A regular neural net used for regression, but with an output that gives you both $\mu$ and $\sigma$ per sample, would work here.

Rather than training the net with the usual regression losses (MSE for example), the loss function would be the negative log likelihood. For each sample, the net would learn to predict a $\mu$ that tracks $y$, or at least a $\sigma$ that brackets $y$ if it can't pin down $\mu$. You can interpret the latter as an uncertainty measure in the prediction for that particular sample.

Explanation and PyTorch example here, and I think there are others as well using the torch.distributions package.

If it is of any use - I am attempting to predict the amount of chlorophyll present in a plant based off of a drone image.

In this case, since you're predicting a strictly positive quantity, you could take a look at the distributions available in torch.distributions.

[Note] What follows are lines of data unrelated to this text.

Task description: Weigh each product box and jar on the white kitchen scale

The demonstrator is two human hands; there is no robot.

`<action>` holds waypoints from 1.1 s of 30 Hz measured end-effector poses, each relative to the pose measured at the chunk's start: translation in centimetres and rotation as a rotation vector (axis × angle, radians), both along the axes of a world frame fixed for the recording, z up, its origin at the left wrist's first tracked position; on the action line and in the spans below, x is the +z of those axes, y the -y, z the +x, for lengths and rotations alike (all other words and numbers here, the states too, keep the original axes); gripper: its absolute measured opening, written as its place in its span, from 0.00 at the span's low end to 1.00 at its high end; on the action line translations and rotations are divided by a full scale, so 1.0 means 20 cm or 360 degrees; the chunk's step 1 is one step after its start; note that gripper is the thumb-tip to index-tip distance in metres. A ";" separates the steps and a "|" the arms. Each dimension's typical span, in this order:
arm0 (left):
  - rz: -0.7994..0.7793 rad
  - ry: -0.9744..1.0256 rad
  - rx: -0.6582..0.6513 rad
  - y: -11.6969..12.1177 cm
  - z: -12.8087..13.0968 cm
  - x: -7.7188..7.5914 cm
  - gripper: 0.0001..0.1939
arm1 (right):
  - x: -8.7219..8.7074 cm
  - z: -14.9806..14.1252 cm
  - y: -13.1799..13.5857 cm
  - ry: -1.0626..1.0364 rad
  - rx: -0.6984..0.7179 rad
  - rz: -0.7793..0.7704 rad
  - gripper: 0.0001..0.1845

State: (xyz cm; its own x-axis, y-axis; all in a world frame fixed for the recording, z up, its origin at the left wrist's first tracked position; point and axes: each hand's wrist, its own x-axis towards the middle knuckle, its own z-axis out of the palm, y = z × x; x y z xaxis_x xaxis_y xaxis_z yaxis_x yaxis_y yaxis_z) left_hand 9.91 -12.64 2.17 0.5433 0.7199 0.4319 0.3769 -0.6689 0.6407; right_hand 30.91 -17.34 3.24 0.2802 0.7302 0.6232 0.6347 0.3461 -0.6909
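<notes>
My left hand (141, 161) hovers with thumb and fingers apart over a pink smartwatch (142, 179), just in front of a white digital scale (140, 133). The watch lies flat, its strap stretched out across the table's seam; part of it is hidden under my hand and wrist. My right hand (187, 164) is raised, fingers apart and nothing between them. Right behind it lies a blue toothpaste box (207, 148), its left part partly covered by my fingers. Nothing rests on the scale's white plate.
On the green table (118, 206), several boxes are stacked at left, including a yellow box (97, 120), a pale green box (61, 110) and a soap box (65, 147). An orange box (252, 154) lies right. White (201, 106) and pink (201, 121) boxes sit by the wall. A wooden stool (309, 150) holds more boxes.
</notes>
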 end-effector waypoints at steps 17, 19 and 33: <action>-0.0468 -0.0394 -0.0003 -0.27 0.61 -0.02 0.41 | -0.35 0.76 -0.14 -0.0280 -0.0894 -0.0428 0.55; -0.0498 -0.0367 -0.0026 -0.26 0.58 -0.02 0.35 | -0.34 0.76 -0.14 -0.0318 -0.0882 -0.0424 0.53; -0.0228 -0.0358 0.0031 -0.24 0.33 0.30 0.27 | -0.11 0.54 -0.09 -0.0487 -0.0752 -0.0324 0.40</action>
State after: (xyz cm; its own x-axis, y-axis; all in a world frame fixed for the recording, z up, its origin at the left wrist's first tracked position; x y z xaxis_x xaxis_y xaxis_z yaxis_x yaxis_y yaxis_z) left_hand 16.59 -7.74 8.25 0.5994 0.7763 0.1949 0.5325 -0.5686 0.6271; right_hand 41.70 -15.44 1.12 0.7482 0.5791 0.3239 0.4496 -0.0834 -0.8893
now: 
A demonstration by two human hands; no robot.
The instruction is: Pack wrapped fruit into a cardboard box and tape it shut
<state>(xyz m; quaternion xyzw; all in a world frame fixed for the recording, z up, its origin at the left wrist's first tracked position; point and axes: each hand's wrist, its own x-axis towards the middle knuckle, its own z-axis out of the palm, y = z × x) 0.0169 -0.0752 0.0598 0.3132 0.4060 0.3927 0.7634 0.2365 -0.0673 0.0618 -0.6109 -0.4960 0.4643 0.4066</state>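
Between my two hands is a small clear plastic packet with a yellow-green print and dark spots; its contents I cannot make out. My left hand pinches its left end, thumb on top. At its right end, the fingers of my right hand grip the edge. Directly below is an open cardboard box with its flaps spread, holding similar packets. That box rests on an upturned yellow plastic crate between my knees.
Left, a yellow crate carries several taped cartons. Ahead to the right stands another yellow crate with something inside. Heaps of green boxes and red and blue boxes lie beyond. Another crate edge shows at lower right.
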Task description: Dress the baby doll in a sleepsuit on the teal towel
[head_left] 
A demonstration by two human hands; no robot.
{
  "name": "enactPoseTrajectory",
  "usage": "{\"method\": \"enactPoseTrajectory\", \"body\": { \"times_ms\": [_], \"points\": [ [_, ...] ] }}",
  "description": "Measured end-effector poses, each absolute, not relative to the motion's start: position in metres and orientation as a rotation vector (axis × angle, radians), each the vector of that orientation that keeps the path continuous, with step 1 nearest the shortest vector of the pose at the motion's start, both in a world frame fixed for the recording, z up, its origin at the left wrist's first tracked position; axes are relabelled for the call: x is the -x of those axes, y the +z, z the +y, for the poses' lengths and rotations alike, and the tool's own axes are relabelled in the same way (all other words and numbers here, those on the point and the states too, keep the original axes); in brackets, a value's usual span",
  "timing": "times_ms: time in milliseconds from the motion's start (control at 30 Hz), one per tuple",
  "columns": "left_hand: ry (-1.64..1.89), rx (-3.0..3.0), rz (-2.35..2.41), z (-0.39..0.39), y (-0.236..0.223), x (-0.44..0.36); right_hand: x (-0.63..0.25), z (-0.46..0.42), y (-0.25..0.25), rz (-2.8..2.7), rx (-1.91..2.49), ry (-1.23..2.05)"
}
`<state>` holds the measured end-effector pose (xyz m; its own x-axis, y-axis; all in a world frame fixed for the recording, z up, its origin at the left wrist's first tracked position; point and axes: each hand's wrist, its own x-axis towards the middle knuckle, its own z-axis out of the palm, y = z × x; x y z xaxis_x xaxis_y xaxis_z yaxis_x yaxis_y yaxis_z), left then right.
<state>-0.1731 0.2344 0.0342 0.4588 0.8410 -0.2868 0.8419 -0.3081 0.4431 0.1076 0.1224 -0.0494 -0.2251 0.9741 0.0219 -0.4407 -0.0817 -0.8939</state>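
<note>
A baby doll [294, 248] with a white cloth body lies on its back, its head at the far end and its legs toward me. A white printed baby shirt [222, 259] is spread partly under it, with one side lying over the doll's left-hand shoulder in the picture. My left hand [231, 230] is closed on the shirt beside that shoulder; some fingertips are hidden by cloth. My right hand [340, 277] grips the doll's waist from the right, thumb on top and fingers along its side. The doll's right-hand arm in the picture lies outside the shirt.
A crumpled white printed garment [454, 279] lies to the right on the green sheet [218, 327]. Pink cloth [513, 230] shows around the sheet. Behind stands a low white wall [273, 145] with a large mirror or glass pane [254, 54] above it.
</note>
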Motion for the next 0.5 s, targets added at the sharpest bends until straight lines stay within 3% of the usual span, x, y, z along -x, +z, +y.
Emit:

Which ever one you choose (say gamma, for example), you can access its .log_prob(<target_values>).mean() method, and use the negative of that as the loss function for training the net.

Quantile regression

If you don't want to specify the distribution, you could instead run quantile regression. Suppose you want the net to output the 10%, 50% (median), and 90% quantiles. You would add an output layer with 3 units, and train the model with the pinball loss.


I found these videos instructive: Uncertainty Quantification playlist by DeepFindr

The videos and associated Jupyter notebooks cover the two methods I outlined above, as well as MC dropout and others.